# Book Review - The Falconer's Knot by Mary Hoffman



## Mark Robson (Sep 15, 2007)

To begin I should state for the record that ‘The Falconer’s Knot’ is one of the very best books written for young adults that I’ve ever read.  The research and detail shines through every page without in any way overshadowing the pace and readability of the story.  In short, it’s a triumph of a story that I would love to emulate one day.

It is 1312.  Silvano Montacuto is a young Italian nobleman with romance in his heart.  Sadly for him the object of his affection is already married to a wealthy farmer.  When the farmer is stabbed to death with Silvano’s distinctive silver dagger, the young man is unfortunate enough to be first on the scene.  Seemingly caught red-handed, the authorities seek to arrest him for the murder, so his father sends him in secret to hide in a Franciscan monastery in a nearby town.  But murder seems to dog Silvano’s steps.

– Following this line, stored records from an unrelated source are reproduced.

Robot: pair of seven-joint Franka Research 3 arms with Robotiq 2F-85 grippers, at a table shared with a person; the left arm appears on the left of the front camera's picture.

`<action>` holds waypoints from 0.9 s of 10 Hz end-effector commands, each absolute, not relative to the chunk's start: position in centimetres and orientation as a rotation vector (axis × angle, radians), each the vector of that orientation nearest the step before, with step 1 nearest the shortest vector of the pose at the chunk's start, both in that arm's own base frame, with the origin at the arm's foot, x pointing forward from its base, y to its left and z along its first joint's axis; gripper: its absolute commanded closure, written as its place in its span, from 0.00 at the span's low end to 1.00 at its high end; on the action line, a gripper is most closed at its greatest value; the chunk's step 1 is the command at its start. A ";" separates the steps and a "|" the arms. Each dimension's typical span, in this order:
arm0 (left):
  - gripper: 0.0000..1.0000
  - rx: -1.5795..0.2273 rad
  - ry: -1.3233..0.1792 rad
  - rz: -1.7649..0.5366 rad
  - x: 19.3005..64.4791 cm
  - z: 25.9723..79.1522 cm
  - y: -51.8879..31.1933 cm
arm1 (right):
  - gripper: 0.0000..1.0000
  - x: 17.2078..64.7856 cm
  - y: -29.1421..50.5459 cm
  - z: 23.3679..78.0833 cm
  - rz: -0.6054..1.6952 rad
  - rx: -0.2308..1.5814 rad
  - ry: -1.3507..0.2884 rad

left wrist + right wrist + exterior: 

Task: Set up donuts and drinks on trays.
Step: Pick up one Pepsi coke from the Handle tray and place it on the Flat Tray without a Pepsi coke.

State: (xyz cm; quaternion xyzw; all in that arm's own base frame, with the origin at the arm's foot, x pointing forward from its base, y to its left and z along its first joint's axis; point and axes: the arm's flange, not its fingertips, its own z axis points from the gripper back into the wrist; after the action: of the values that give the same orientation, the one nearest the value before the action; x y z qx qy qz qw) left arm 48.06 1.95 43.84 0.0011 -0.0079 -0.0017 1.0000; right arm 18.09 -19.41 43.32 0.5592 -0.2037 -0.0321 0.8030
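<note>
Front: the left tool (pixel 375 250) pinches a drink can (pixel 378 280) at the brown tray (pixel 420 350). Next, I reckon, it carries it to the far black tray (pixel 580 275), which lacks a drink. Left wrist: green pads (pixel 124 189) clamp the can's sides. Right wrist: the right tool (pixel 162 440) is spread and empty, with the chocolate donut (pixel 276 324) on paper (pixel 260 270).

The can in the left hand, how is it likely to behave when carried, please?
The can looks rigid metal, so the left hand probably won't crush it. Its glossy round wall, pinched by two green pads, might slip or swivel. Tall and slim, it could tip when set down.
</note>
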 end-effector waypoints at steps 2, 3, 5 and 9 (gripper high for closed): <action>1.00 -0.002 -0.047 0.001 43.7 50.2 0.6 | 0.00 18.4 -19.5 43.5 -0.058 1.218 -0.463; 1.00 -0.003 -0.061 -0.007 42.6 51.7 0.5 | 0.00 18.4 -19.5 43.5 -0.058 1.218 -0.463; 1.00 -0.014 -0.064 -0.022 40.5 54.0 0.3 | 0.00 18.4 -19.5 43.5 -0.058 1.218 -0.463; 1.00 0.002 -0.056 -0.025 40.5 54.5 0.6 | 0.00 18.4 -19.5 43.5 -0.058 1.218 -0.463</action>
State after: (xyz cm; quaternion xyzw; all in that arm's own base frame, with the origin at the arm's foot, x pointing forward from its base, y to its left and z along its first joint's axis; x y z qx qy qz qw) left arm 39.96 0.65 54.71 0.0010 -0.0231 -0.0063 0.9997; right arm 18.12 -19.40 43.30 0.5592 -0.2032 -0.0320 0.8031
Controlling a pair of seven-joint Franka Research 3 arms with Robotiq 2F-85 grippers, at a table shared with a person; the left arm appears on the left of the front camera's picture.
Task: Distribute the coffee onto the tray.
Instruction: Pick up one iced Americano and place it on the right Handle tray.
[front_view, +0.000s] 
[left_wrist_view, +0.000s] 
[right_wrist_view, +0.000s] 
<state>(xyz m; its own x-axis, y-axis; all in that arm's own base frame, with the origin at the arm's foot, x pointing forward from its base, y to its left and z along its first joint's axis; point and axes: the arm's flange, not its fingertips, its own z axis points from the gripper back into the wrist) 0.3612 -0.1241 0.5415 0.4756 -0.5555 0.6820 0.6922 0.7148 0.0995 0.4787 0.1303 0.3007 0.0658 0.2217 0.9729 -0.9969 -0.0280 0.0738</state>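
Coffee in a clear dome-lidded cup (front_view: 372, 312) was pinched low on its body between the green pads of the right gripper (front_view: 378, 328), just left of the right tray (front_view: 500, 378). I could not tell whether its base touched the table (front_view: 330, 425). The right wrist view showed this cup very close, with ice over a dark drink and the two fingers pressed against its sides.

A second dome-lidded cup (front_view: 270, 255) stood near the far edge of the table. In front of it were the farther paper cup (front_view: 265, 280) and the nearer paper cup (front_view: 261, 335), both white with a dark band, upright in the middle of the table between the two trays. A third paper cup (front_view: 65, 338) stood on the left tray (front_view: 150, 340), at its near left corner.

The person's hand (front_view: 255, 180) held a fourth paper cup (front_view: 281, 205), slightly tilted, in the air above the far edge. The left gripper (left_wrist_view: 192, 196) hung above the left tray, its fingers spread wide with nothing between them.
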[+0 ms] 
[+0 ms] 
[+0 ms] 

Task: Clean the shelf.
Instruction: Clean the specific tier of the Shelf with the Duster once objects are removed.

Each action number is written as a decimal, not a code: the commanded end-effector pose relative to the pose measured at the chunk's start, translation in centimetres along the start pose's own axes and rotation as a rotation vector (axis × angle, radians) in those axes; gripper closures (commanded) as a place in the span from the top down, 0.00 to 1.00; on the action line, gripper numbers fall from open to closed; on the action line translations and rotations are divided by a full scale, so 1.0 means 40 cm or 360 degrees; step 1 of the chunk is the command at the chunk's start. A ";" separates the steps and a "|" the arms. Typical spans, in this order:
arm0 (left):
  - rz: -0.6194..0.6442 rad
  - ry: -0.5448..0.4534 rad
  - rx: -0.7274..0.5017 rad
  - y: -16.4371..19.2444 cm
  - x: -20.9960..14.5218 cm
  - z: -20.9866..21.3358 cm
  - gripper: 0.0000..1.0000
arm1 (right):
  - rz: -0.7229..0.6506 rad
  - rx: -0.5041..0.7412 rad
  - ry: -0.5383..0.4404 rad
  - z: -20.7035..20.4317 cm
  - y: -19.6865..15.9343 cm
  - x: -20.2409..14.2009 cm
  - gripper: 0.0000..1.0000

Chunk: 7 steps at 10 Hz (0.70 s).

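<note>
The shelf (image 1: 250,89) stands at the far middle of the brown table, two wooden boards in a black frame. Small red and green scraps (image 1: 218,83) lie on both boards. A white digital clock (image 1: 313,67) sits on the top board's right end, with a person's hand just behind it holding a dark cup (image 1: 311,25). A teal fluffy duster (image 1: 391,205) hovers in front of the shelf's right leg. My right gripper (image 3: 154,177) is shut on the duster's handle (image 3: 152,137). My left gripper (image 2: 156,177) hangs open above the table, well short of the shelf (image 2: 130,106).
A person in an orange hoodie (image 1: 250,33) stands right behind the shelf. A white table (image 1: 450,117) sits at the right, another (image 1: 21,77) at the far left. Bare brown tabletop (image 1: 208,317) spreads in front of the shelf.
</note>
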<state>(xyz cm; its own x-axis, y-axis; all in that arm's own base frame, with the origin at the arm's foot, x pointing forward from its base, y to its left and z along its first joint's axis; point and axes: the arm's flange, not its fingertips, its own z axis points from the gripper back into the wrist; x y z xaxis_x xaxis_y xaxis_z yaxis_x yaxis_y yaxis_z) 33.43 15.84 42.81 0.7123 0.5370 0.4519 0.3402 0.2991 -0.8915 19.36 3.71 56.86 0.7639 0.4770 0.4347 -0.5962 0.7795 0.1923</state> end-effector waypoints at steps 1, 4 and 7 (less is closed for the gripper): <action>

As I read the first murder scene I thought it obvious who the killer was.  With the second murder, there was also a clear suspect.  However, as the body count continued to rise, so Mary Hoffman cleverly clouds the situation with layer after layer of doubt and coincidence.  I must admit that I did not work out who the murderer was until the ‘whodunnit’ was announced, although, unlike in some murder mysteries I’ve read, all the clues are there if you’re observant enough to pick them out.  The killer was on my list of suspects … but by that stage so was just about everyone else!  Maybe if I’d read the story more carefully I’d have worked it out, but I found myself drawn through the pages at speed, not wanting to stop, yet not wanting it to end either.

Mary describes this book as ‘The Name of the Rose’ for young adults.  I could not agree more, though it deserves to become a classic in its own right.  It is a beautifully crafted story which displays all the hallmarks of a master storyteller.  Don’t miss out on this one.  It is a wonderful read.


----------



## Teresa Edgerton (Oct 14, 2007)

I've been looking for this book, because you make it sound so good.  I expect I'll be ordering it from amazon during the next week.


----------



## Connavar (Oct 14, 2007)

A very good review.  It sounds very interesting.


----------



## Teresa Edgerton (Oct 20, 2007)

Mark Robson said:


> As I read the first murder scene I thought it obvious who the killer was.  With the second murder, there was also a clear suspect.  However, as the body count continued to rise, so Mary Hoffman cleverly clouds the situation with layer after layer of doubt and coincidence.  I must admit that I did not work out who the murderer was until the ‘whodunnit’ was announced, although, unlike in some murder mysteries I’ve read, all the clues are there if you’re observant enough to pick them out.



I just finished reading this last night.  I enjoyed it immensely.  I did guess the first murderer correctly, but after the second murder I began to form alternate theories (none of them even close).  All the subsequent murders left me bewildered.  But you are right that the clues were all there.  I picked up one of them briefly, then put it aside, as other "evidence" took precedence in my mind.  In the end, everything made perfect sense.


----------



## Mark Robson (Oct 28, 2007)

I, too, guessed correctly with the first murder, though my thoughts on motive were a little off the mark.  Also, like you, I latched on to one of the vital clues later on only to put it aside as I progressed.  I found it a marvellously plotted book.  I very much hope to learn from reading more of Mary's work and discussing her writing with her at length.  I've had to put reading the Stravaganza books down the list slightly for now, as I've got a couple of pressing reasons to read others first.  However, they are right at the top of my 'want to read next' list.


----------